長期のトラウマにより引き起こされる精神の障害と言うものの存在がより明らかにされた。

ハーマンの言うCPTSDは結局BPDだ、という議論に関する是非がさらに問い直されるきっかけとなった。

私はこれから起きることは、あの人もこの人もCPTSDだ、という議論であり、いわゆるオーバーダイアグノーシス(過剰診断)である。そしてそれは揺り戻しに会い、「何もかもCPTSDというのはいかがなものか?」という議論が生まれることで、CPTSDという診断が下ることでよりよく理解され、治療を得られる機会が生まれるような一群の人々が残ればいい。

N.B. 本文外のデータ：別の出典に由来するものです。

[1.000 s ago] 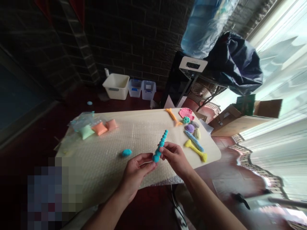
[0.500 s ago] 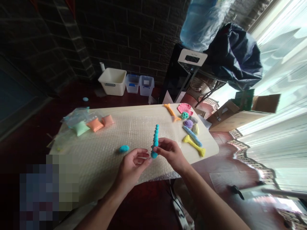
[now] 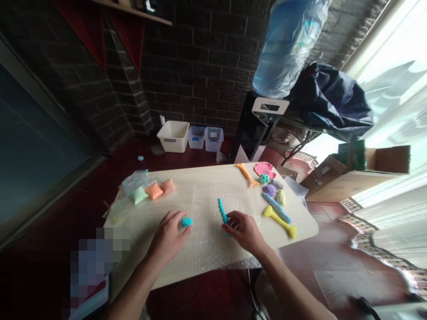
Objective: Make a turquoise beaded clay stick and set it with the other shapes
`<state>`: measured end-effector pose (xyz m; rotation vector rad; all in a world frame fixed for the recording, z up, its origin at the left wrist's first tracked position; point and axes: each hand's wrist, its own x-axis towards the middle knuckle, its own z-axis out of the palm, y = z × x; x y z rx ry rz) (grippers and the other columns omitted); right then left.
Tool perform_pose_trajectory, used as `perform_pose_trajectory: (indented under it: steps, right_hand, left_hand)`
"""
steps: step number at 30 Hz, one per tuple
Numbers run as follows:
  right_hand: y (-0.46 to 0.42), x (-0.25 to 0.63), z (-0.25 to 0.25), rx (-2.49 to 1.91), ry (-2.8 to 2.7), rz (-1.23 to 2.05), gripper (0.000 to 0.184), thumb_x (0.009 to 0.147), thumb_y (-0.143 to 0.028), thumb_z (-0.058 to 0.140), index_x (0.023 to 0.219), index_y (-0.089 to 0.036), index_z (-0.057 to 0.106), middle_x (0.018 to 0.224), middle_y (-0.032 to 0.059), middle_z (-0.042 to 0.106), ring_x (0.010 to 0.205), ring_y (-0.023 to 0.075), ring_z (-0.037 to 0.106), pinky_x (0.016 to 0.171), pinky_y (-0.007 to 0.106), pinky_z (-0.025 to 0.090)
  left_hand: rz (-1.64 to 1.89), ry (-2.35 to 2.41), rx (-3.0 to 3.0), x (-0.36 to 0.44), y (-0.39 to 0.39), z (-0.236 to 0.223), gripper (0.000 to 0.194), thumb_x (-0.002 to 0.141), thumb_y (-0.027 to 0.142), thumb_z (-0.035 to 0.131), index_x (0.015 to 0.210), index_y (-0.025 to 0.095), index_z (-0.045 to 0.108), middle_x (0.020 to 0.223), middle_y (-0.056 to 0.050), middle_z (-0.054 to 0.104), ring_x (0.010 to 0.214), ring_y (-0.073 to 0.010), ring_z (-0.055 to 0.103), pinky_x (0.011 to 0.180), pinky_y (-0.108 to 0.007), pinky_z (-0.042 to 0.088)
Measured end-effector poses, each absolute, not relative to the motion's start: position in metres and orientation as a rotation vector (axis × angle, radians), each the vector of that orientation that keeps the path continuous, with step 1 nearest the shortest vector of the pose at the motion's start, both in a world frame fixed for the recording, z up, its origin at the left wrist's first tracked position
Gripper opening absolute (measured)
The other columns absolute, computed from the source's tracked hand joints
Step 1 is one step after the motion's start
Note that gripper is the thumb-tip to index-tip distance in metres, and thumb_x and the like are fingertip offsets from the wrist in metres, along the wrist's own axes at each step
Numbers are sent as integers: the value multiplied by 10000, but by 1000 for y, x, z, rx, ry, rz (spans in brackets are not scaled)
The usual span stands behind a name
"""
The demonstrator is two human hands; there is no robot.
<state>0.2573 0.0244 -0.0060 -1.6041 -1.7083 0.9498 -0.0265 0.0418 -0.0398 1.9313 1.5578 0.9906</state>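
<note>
My right hand (image 3: 243,229) is closed on the lower end of a bright blue modelling-clay strand (image 3: 222,210), a row of balls that shrink toward its far tip. The strand leans away from me, low over the bubble wrap, its near end mostly hidden by my fingers. On the left, my left hand (image 3: 171,231) has its thumb and forefinger curled round a small blue clay lump (image 3: 187,222) on the bubble wrap (image 3: 203,249). The lump shows between those fingertips.
Clay packets (image 3: 154,191) lie at the table's far left. On the right are a yellow clay bone (image 3: 279,221), a blue clay stick (image 3: 276,208), an orange clay bone (image 3: 246,173) and other clay shapes. A water dispenser (image 3: 270,106) and cardboard box (image 3: 353,173) stand beyond.
My left hand has left the strand and moved left to the blue lump. My right hand has lowered the strand toward the table and tilted it. The camera view has tipped upward.
</note>
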Motion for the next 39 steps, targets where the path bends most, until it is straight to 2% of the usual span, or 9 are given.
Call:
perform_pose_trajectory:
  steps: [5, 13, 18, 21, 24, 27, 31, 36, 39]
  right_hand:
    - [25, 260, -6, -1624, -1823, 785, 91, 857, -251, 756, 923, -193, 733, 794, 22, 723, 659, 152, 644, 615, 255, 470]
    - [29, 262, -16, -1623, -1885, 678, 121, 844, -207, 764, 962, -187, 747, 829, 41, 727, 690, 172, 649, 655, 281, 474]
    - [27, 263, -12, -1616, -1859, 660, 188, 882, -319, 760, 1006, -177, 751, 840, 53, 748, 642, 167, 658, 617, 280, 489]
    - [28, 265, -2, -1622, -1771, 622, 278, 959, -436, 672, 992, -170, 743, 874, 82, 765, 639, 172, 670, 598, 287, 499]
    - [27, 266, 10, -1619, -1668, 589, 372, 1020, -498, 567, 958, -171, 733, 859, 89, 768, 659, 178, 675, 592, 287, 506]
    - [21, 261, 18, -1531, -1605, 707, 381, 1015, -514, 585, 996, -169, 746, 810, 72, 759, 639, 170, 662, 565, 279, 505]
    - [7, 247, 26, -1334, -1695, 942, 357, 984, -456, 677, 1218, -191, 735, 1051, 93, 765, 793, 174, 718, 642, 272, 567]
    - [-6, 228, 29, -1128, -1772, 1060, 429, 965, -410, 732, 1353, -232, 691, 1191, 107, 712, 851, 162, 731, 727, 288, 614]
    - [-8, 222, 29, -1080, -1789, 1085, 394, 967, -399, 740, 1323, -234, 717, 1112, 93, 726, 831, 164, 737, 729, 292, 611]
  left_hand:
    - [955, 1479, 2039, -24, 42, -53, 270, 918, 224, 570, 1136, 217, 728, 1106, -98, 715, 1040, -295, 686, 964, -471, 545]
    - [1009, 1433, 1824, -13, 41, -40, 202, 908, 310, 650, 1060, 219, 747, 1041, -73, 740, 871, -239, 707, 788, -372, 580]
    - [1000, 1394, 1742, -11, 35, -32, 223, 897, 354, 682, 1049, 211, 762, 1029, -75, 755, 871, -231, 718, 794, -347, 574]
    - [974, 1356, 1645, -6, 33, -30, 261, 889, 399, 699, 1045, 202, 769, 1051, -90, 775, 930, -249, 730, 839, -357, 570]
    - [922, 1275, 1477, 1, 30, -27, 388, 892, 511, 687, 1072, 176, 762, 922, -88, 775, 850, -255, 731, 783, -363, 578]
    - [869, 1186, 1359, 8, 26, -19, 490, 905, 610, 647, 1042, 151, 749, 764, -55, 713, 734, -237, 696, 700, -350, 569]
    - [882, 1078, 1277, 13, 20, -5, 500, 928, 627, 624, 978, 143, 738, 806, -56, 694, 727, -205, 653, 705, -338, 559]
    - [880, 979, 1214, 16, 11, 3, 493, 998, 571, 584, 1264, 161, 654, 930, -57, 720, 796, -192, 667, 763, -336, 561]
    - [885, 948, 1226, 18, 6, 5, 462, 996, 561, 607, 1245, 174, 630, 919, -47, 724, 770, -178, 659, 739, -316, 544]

このことはちょうど「発達障害」で起きていることである。様々なケース検討の場で思うのは、かなりの頻度で「でもこの方、発達の問題もありそうだね」という意見に出会い、確かにそのことでケースの理解が一歩進む(ような気がする)という実感を体験するということである。そして発達障害について指摘する人たちの中には、「男性はある意味で程度の差こそあれ皆発達の問題がある」(私のことであった!)という人もいて、一部の人々からはひんしゅくを買い、より適切な診断が付けられるようになるだろう。

 その上で問題点を指摘したい。その診断基準についてである。すでに強調されているように、CPTSDPTSD + DSO という形を取っている。すっきりして紛らわしさが少ないのはいい。しかし本当にこれでよいのか。